Welcome to the Chapter Club! I hope you enjoy this look at the current draft of The Shadowrunner. This is an urban fantasy thriller about a small-town cop who discovers a monster intent on devouring his eight-year-old daughter. If you’re not much for spooky stories, it might be best to skip this one.
If you do like spooky stories, read on and let me know what you think in the comments!

Lucy knelt next to the window, looking down at her garden in the moonlight. Daddy had said that she wasn’t allowed to leave the yard, but he hadn’t said anything about leaving her bed when she was supposed to be sleeping.
That’s because he didn’t know when she was awake at night. She was sneaky that way. There was something thrilling to her about being able to do something that her father didn’t know about, yet. She felt like she was going on an adventure any time she slipped out of bed in the middle of the night. Some of the other kids at school were jealous about her adventures. “My parents would never let me do that!” they said. “They’d be so mad if they found me.”
Lucy knew that her parents would be surprised if they ever found her, but never mad. They would realize they had never told her not to and then make a new rule so that she wouldn’t do it again. And then she wouldn’t. She knew that if her parents made a rule, they were serious about it.
But, as of yet, there were no rules about sitting at the window and turning on her ghost light down in the garden. She called it her ghost light because it reminded her of the little ghost friend she had found walking to the school bus stop one day. She had been walking past the park in the morning when she saw it, floating lazily along like a partially inflated balloon. It looked like one of those tubes with confetti and mirrors in them that you could turn. A call-eye-doe-scope.
When she had held up her hand next to it, it hadn’t felt any different than the rest of the air, and when she touched it, she felt like laughing. Not only did the feeling appear in her chest, but she thought she heard someone else laughing too.
She didn’t really know why she felt like laughing when she touched it, but she did know that she wanted to have it around. Laughing was fun. Laughing made her happy. She had tried not to laugh when Daddy bent down to turn off her ghost light.
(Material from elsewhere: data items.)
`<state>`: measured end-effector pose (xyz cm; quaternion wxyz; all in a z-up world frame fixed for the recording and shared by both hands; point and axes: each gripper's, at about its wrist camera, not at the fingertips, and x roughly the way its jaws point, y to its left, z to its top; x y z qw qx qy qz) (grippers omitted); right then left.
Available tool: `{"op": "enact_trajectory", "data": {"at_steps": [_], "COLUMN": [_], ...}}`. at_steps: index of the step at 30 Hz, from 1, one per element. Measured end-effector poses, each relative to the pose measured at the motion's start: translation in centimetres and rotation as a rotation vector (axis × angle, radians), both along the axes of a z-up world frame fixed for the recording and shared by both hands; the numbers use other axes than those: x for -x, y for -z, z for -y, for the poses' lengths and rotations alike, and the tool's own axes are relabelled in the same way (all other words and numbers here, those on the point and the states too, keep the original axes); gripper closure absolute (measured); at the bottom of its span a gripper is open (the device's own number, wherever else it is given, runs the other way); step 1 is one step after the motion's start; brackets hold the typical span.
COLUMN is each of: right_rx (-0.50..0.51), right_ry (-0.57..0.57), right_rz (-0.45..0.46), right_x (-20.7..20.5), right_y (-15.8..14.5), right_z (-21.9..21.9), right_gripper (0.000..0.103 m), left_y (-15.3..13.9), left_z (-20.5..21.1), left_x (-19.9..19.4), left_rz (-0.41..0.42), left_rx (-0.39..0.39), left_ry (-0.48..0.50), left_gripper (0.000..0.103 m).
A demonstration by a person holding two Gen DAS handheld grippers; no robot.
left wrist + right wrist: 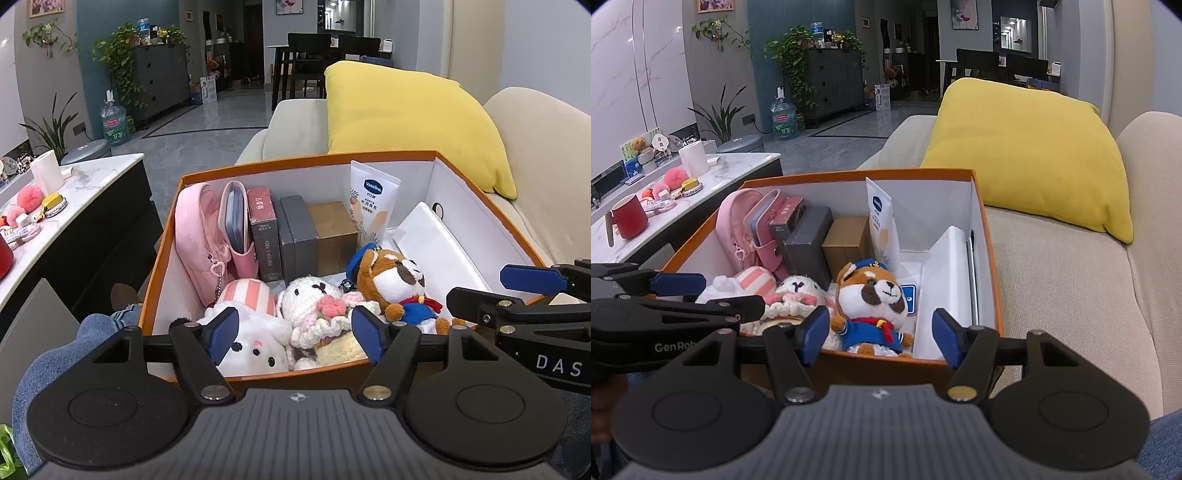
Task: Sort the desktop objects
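Note:
An orange box (306,161) (849,173) with a white inside sits on the sofa. In it stand a pink pouch (195,232), small boxes and a Vaseline tube (371,199) (882,221) along the back. A white flat box (945,266) leans at the right. At the front lie a sailor dog plush (399,280) (875,295), a crochet bunny (314,295) (801,291) and a white plush with a striped hat (251,295). My left gripper (293,336) hangs open over the near rim above the bunny. My right gripper (879,338) is open, the dog lying between its fingers untouched.
A yellow cushion (406,118) (1034,155) leans on the beige sofa (1071,295) behind the box. At the left a marble-top table (92,177) carries a red mug (628,218), a paper roll and small pink items. A person's jeans knee (55,350) is beside the box.

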<state>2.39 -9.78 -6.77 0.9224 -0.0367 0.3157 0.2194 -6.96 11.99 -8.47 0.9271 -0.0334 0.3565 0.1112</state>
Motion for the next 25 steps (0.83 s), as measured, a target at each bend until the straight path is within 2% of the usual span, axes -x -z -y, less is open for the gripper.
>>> {"op": "enact_trajectory", "data": {"at_steps": [25], "right_rx": [-0.004], "right_ry": [-0.003], "right_rz": [0.003], "right_x": [0.03], "right_y": [0.10], "right_z": [-0.05], "right_gripper": [0.036], "left_y": [-0.11], "left_z": [0.40], "left_x": [0.08], "left_rz": [-0.012], "left_rx": [0.012], "left_ry": [-0.022], "left_gripper": [0.023]}}
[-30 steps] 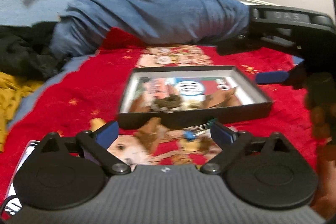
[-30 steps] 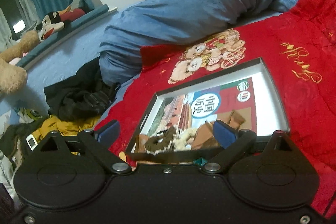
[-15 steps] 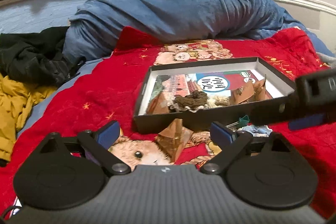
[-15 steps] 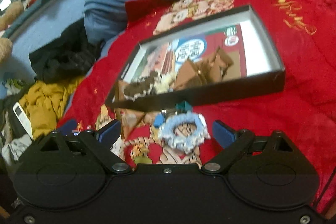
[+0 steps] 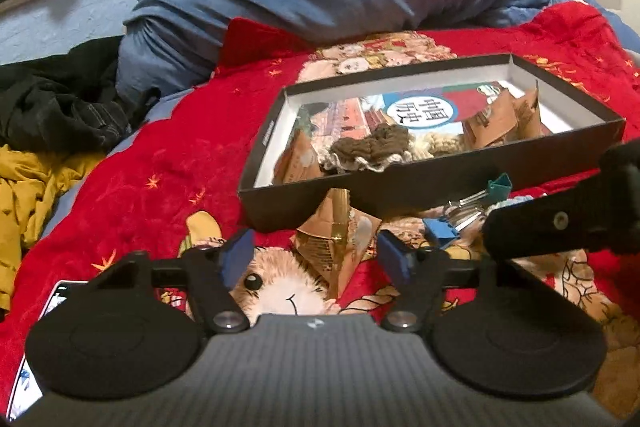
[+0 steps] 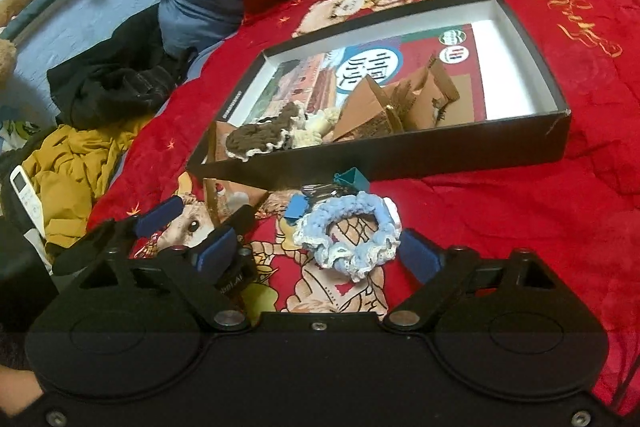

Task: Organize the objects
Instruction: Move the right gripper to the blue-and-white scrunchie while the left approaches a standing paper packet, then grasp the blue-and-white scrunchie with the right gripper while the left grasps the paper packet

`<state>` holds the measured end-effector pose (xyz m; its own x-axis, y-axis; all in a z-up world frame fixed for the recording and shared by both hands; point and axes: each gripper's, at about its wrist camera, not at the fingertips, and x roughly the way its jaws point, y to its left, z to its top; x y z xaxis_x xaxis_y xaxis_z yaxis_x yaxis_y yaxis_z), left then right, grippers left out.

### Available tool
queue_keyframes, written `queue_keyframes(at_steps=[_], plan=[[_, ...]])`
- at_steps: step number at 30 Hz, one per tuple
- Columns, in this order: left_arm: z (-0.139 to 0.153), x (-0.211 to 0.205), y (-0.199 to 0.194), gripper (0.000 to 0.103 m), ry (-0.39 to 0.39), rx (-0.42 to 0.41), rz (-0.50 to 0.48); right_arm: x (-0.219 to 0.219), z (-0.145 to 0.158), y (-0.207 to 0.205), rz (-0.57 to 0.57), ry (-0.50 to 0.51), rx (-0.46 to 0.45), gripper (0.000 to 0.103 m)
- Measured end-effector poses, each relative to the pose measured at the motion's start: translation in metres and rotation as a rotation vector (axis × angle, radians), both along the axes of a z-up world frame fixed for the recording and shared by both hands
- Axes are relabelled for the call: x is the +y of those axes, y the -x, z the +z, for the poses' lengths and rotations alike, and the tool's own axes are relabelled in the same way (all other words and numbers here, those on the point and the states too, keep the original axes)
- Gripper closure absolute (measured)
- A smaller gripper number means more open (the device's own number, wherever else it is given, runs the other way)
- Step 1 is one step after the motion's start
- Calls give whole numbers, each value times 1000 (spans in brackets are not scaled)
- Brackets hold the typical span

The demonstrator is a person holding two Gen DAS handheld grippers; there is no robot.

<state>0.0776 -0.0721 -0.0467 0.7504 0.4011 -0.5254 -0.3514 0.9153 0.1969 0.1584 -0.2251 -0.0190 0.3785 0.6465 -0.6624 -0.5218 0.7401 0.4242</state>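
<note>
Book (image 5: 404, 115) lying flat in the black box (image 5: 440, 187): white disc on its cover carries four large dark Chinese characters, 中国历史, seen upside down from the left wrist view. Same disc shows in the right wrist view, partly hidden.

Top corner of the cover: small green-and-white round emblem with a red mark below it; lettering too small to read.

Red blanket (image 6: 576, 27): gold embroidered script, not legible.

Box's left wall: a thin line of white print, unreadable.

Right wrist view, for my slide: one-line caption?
Right gripper open around a blue crocheted scrunchie beside the black box.
</note>
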Motion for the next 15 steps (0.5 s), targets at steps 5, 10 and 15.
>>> queue_keyframes(at_steps=[5, 10, 15], plan=[[-5, 3, -6, 62, 33, 41, -20, 2, -7, -5, -9, 20, 18, 19], [-3, 10, -3, 65, 75, 35, -12, 6, -9, -9, -19, 15, 25, 19], [0, 10, -1, 66, 88, 34, 7, 12, -10, -9, -9, 30, 21, 21]])
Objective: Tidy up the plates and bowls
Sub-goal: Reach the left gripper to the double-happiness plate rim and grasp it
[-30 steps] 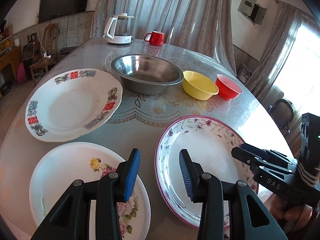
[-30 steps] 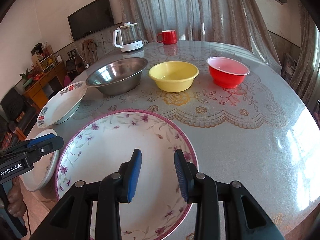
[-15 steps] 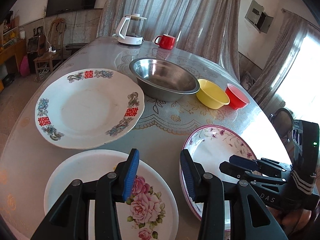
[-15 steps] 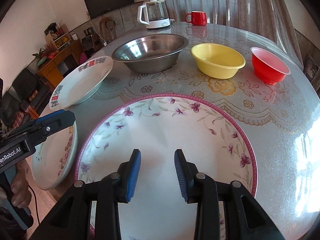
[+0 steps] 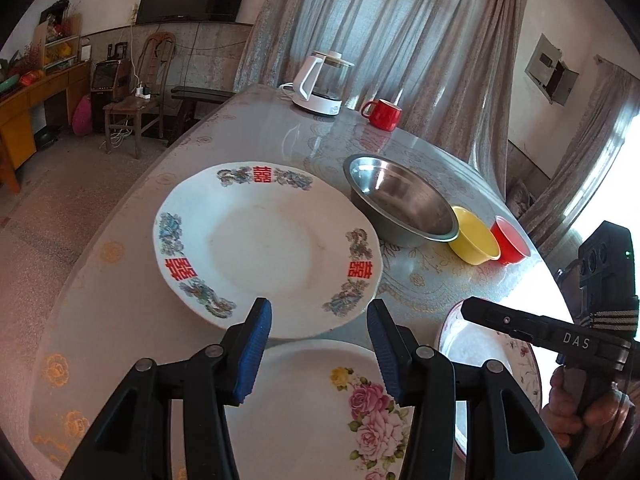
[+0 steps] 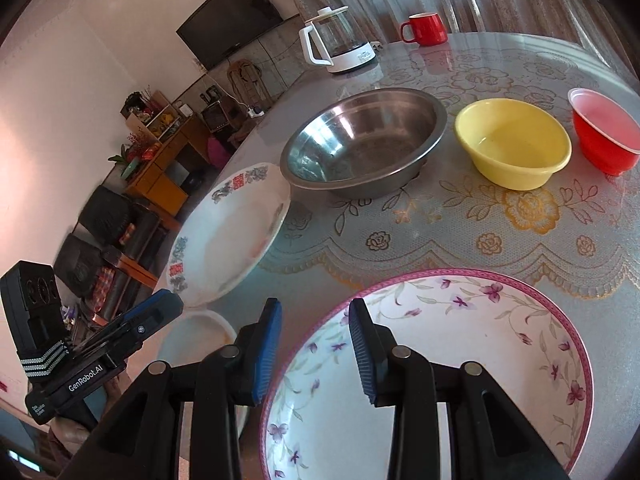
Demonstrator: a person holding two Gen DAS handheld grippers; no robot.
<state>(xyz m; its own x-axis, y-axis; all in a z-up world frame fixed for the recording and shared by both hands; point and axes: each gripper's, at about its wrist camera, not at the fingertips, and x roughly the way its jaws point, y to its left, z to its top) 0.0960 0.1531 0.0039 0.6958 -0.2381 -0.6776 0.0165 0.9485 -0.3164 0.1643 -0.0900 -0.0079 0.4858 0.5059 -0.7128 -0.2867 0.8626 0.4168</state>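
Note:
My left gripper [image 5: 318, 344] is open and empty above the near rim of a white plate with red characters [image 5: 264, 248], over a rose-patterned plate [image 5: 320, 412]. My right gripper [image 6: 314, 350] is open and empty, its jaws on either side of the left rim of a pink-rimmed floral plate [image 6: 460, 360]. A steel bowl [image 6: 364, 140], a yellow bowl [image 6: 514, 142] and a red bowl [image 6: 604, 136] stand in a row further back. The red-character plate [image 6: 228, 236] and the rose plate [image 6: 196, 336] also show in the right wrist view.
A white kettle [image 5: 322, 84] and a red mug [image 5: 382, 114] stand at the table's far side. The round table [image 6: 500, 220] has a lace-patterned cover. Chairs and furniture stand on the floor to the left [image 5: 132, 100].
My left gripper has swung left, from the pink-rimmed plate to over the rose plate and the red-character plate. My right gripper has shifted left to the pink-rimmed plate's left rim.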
She had been waiting to show him ever since she realized that she could make it. All it took was a little concentration, just like when she was trying to add two big numbers together.
Lucy pointed her fingers at the window and concentrated really hard, scrunching her nose as she did so. Scrunching her nose helped her concentrate for some reason. It made it feel like she was working with her brain.
Outside, the little cool light appeared right next to one of the plants in the garden box that she and Daddy had made. Lucy smiled, but as soon as she stopped scrunching her nose, the light winked out. Still, she felt happy. That was the furthest away she had been able to make her ghost light!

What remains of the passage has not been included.